The gap in view between Kuroda and Iwata, one of his two deputy governors, may complicate the BOJ's task of communicating its policy intentions to markets as it struggles to reflate growth with its dwindling policy options.

SANGUINE ON RECENT YIELD RISES

The BOJ shifted its policy target to interest rates from base money, or the pace of money printing, in September after three years of aggressive asset purchases failed to accelerate inflation to its 2 percent target.

Under a new yield curve control (YCC) policy, the BOJ guides short-term interest rates to minus 0.1 percent and the 10-year government bond yield around zero percent.

The BOJ abandoned its base money target that was the core of its "quantitative and qualitative easing" (QQE) programme, put in place in 2013 to drive up inflation with huge asset buying.

The move was a setback for Iwata, a former academic regarded as an architect of QQE. But the BOJ maintained a loose goal to keep buying bonds at the current pace, a compromise to advocates of heavy money printing in the board.

Iwata, who voted for September's policy revamp, said the BOJ will likely maintain the current pace of bond buying for the time being, with any decline in purchases seen modest.

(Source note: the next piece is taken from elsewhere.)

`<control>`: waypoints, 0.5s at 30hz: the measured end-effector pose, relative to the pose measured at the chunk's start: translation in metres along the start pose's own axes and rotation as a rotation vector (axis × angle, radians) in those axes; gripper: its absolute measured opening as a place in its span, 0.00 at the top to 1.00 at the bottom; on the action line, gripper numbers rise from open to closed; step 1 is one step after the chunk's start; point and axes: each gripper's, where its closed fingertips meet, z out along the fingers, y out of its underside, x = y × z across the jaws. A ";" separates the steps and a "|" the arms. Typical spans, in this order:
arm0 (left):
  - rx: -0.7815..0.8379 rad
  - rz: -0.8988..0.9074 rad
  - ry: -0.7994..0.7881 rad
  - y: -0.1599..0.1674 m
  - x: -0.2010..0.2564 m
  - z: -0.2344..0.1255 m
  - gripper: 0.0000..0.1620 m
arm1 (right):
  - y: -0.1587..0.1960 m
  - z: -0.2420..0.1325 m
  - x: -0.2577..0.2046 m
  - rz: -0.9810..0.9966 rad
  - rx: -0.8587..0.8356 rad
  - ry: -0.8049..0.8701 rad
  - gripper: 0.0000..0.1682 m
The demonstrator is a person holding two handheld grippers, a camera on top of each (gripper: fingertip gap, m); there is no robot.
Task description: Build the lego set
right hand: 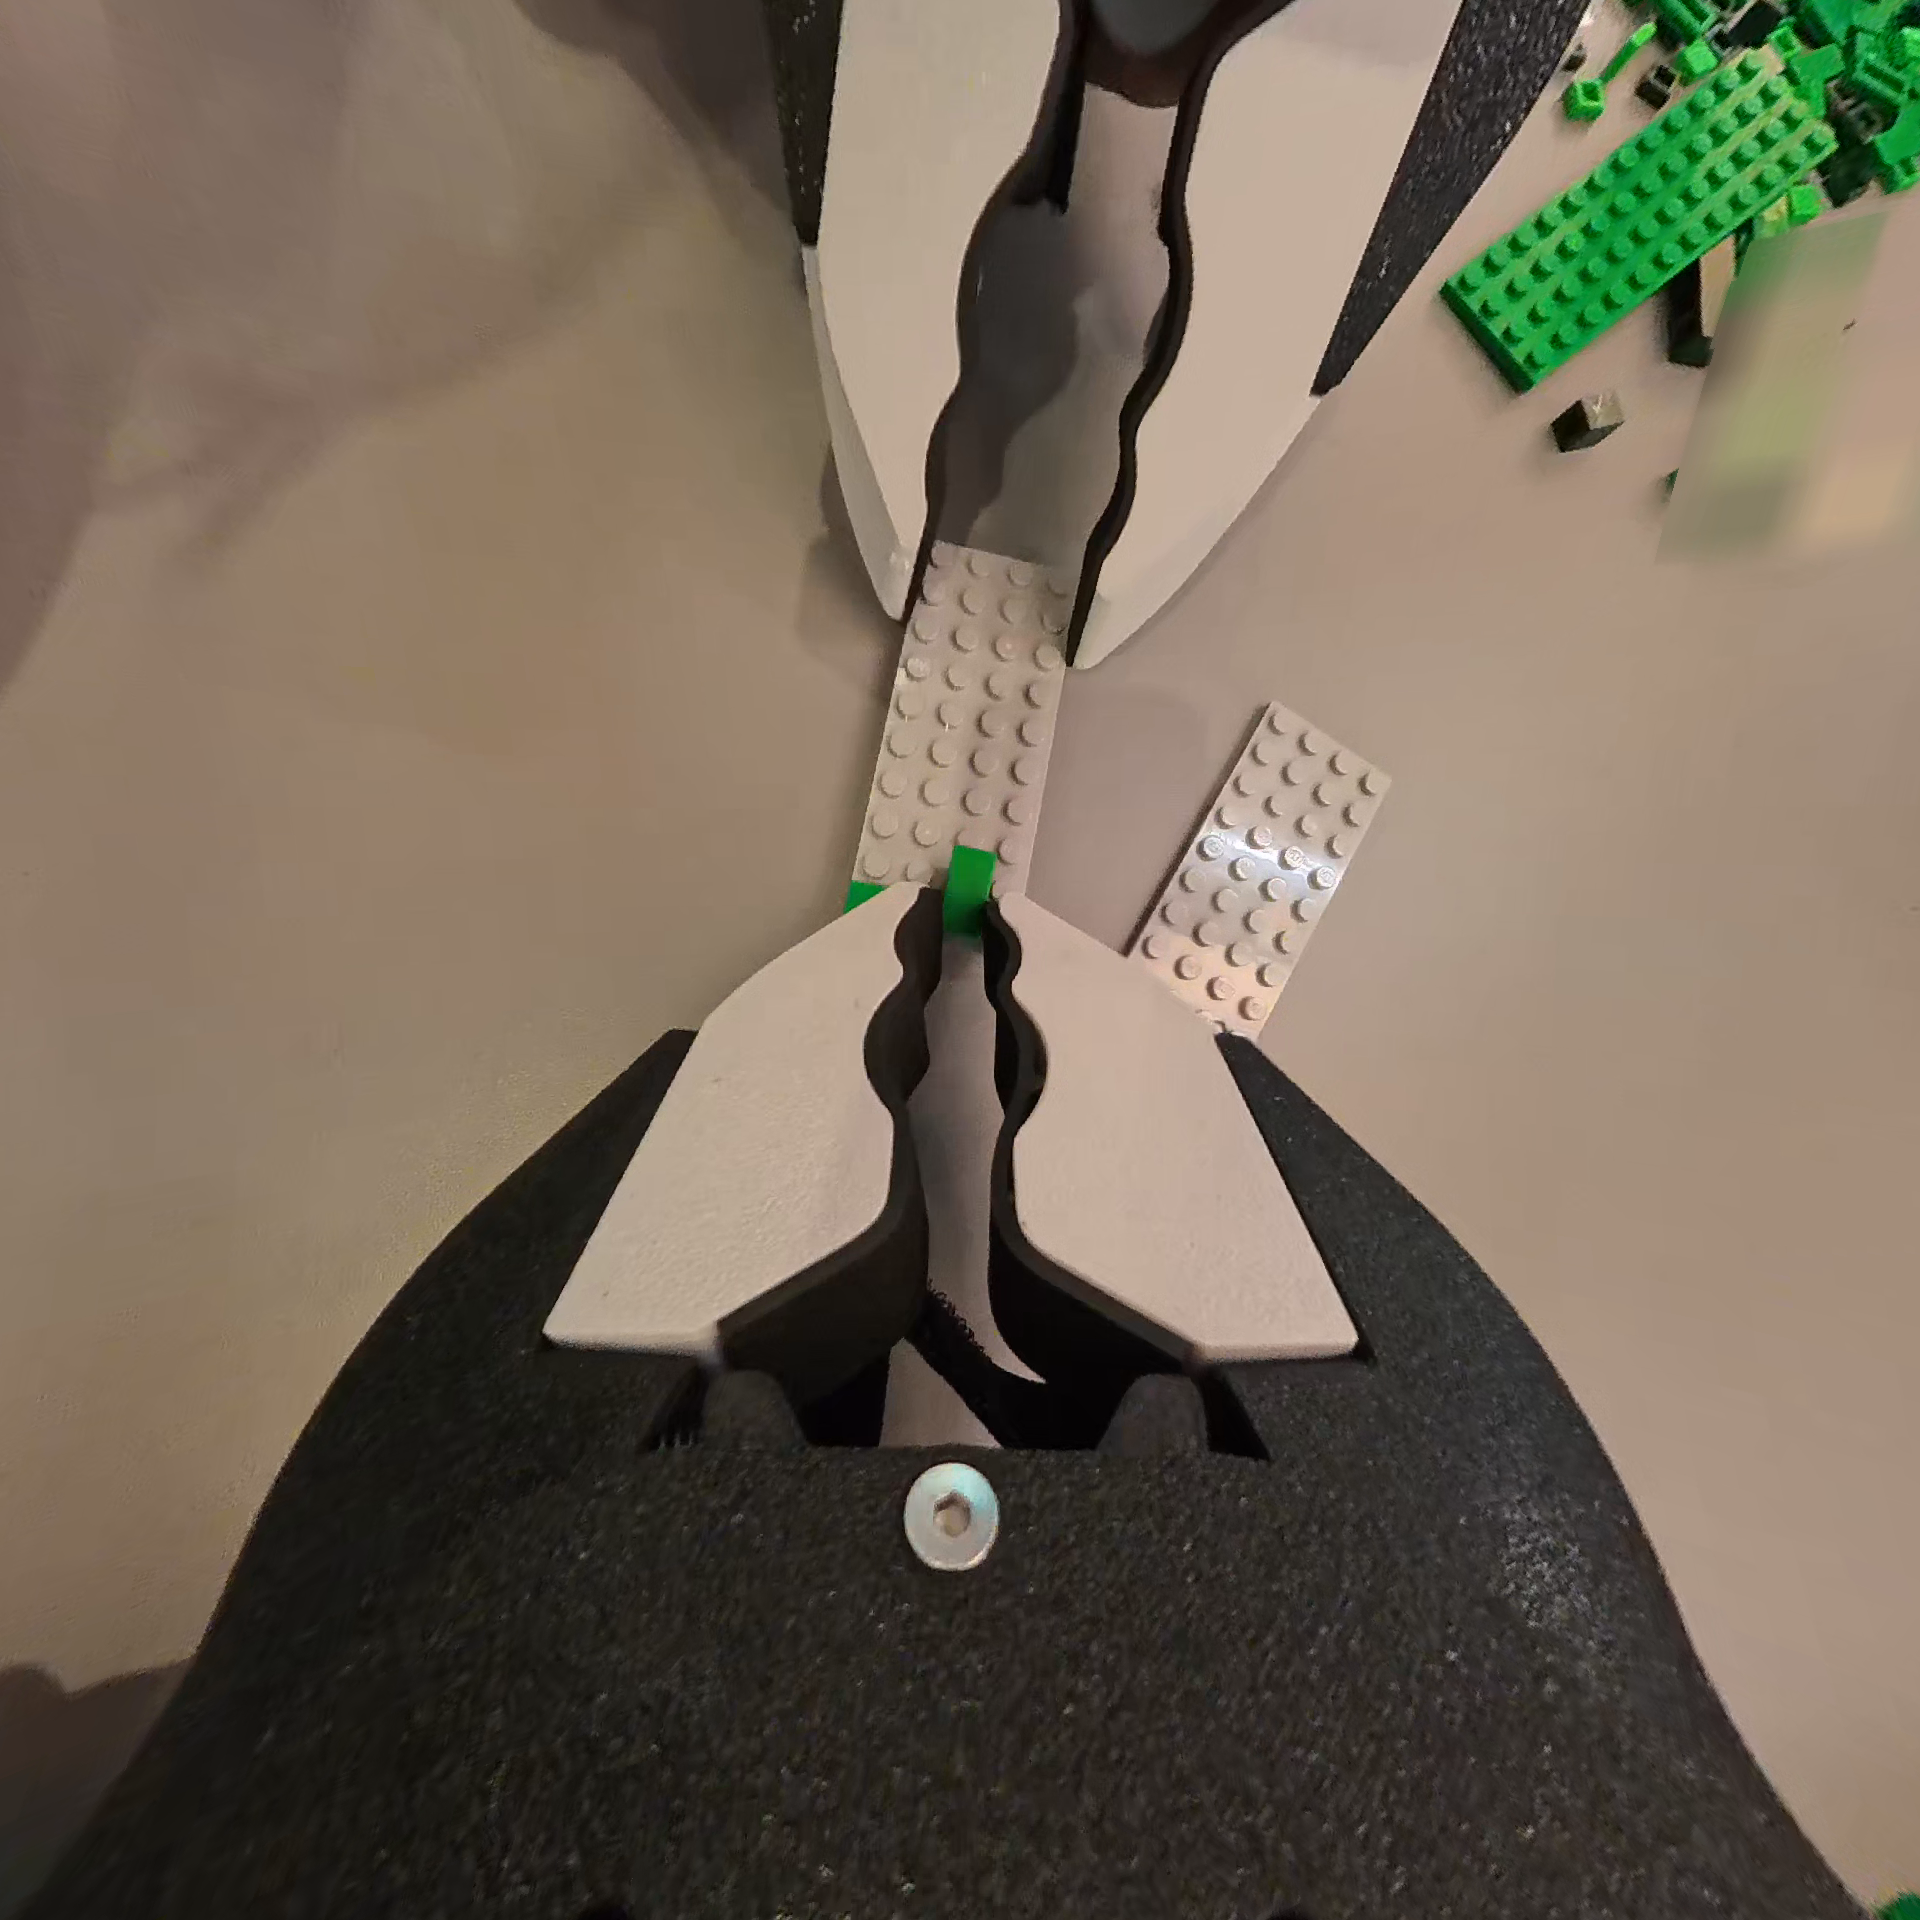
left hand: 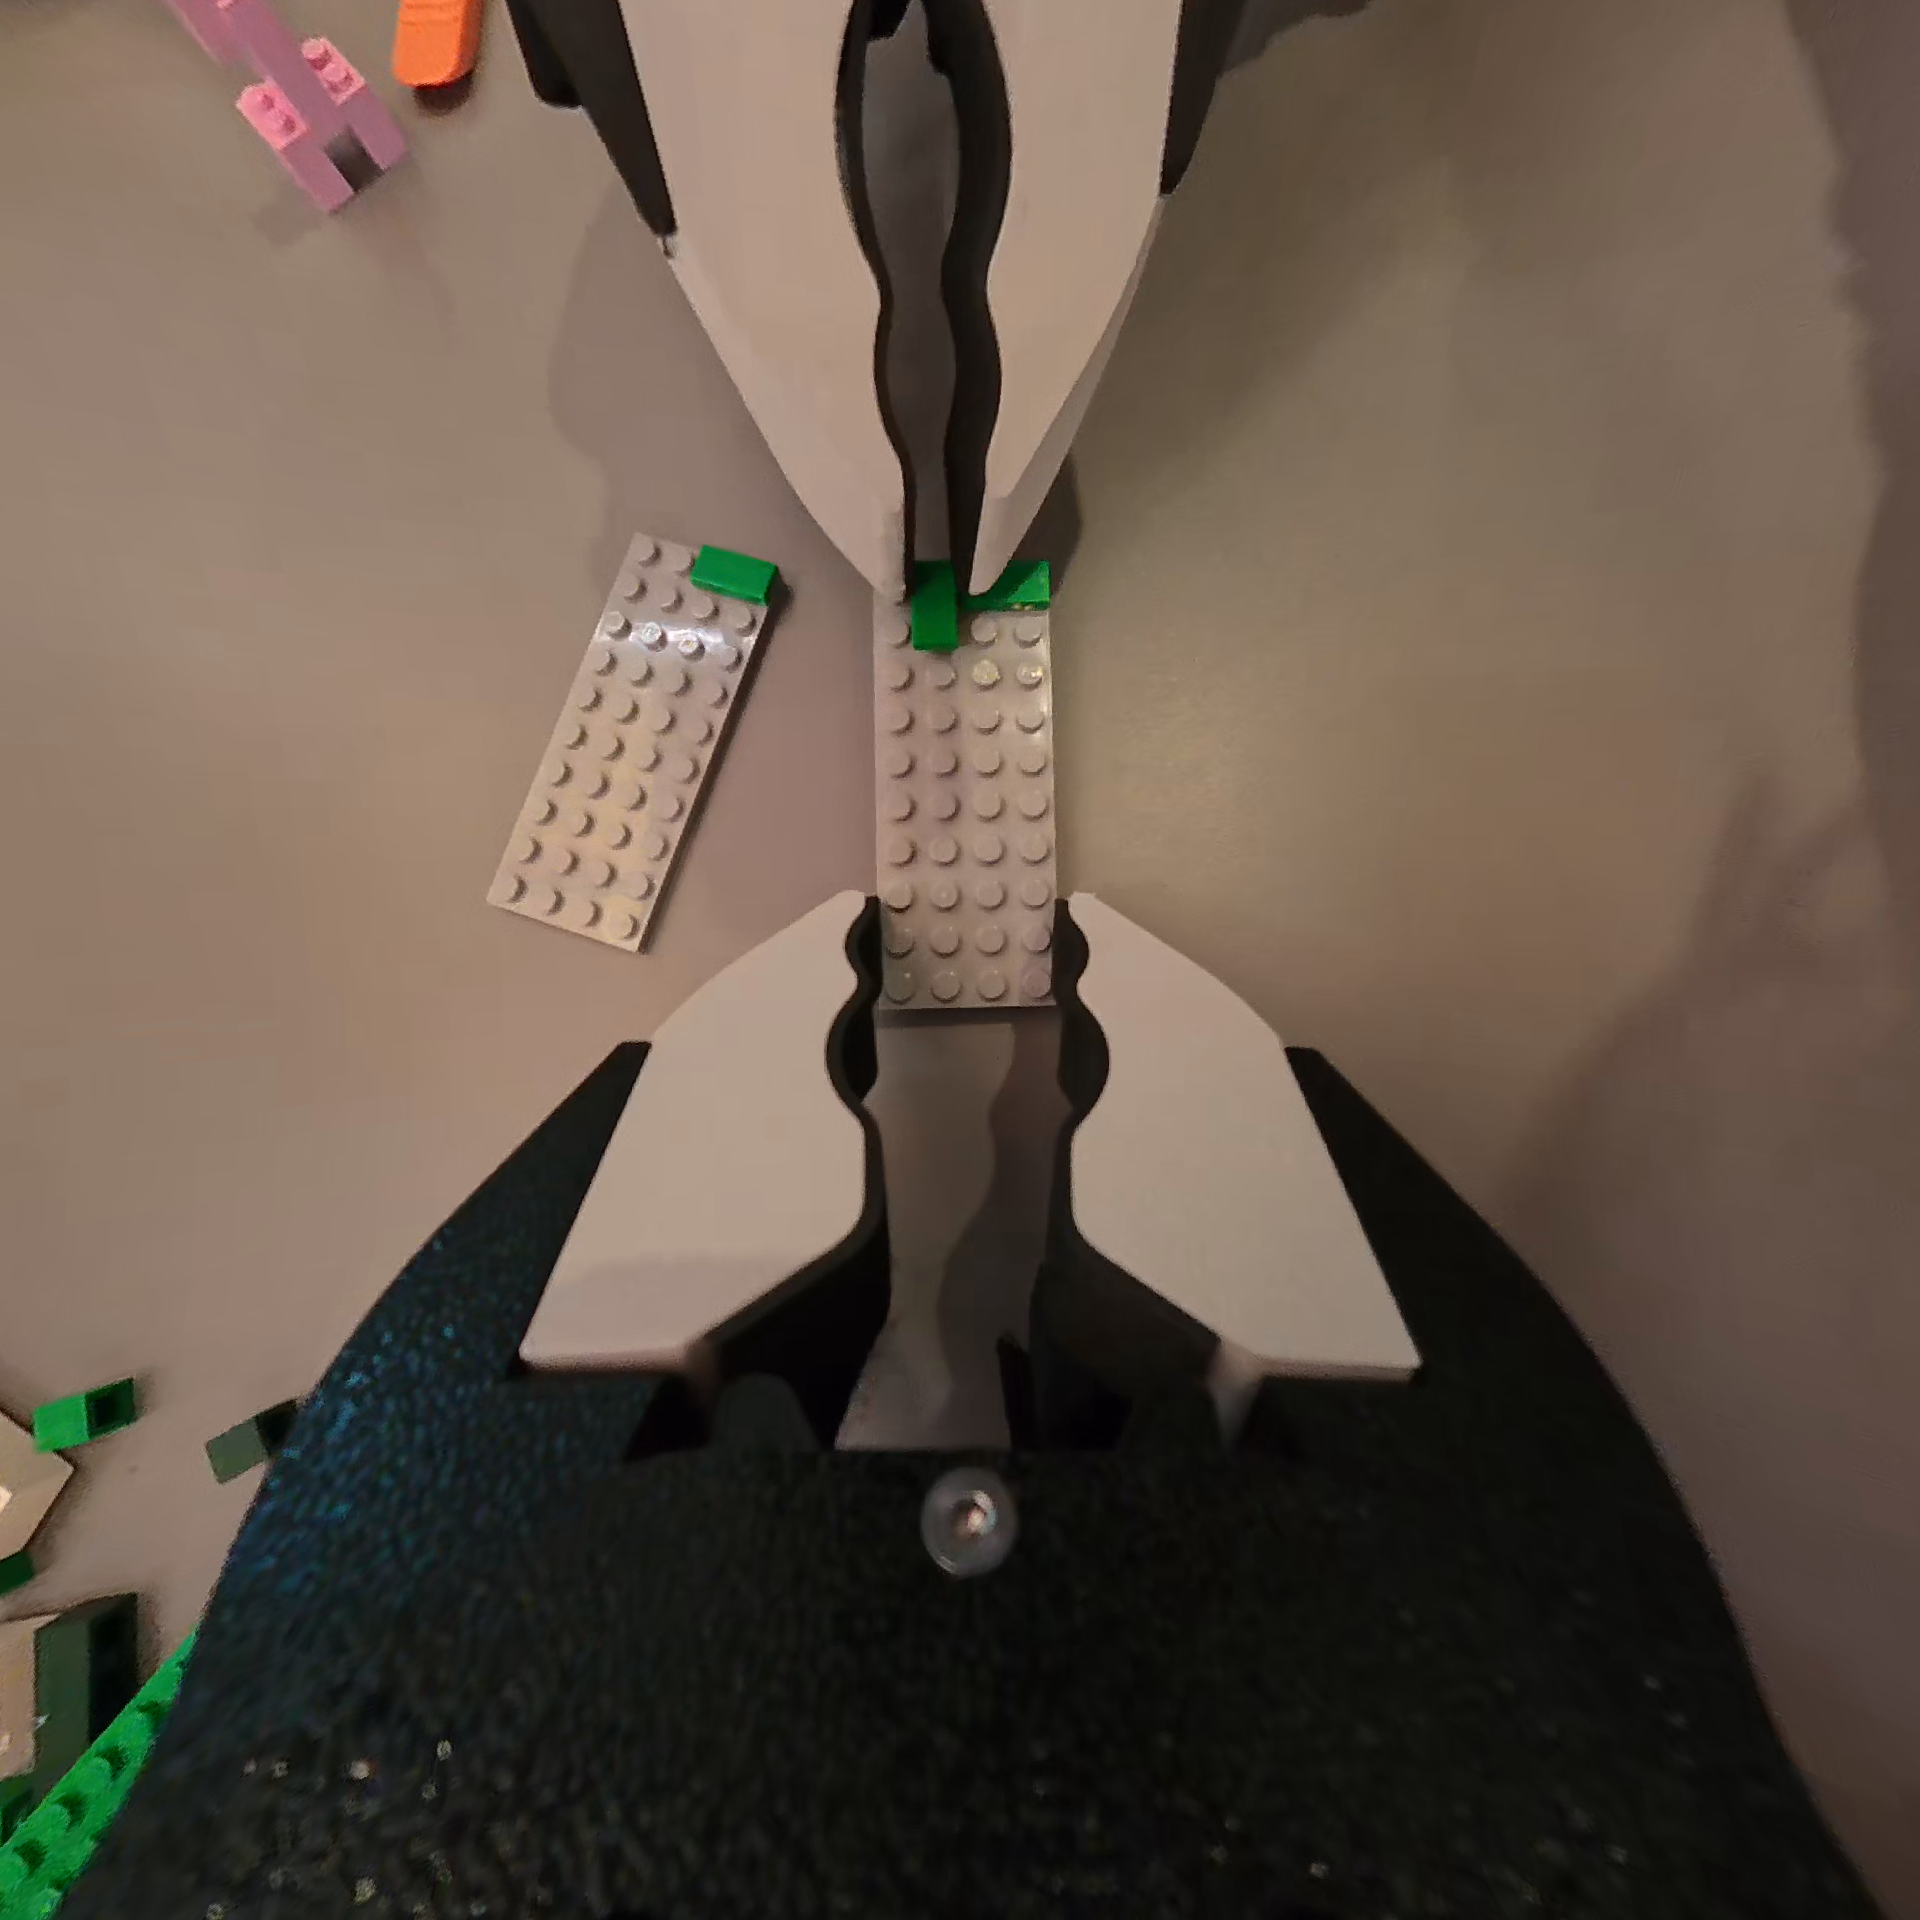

Japanese bond yields have been creeping up recently in response to gains in U.S. Treasury yields on expectations that the new administration of president-elect Donald Trump will boost borrowing to ramp up infrastructure spending.

Iwata said he saw no need for the BOJ to respond to recent Japanese yield rises, such as by accelerating bond purchases, as the move did not pose an immediate threat to the economy.

"What's important is the speed of rises and the factors behind the (yield) move," he told a news conference, stressing the BOJ's readiness to expand stimulus if the economy loses momentum toward achieving 2 percent inflation.

The BOJ pushed back the timeframe of hitting its ambitious inflation target in October, as weak consumption and falling import costs from a strong yen weigh on price growth.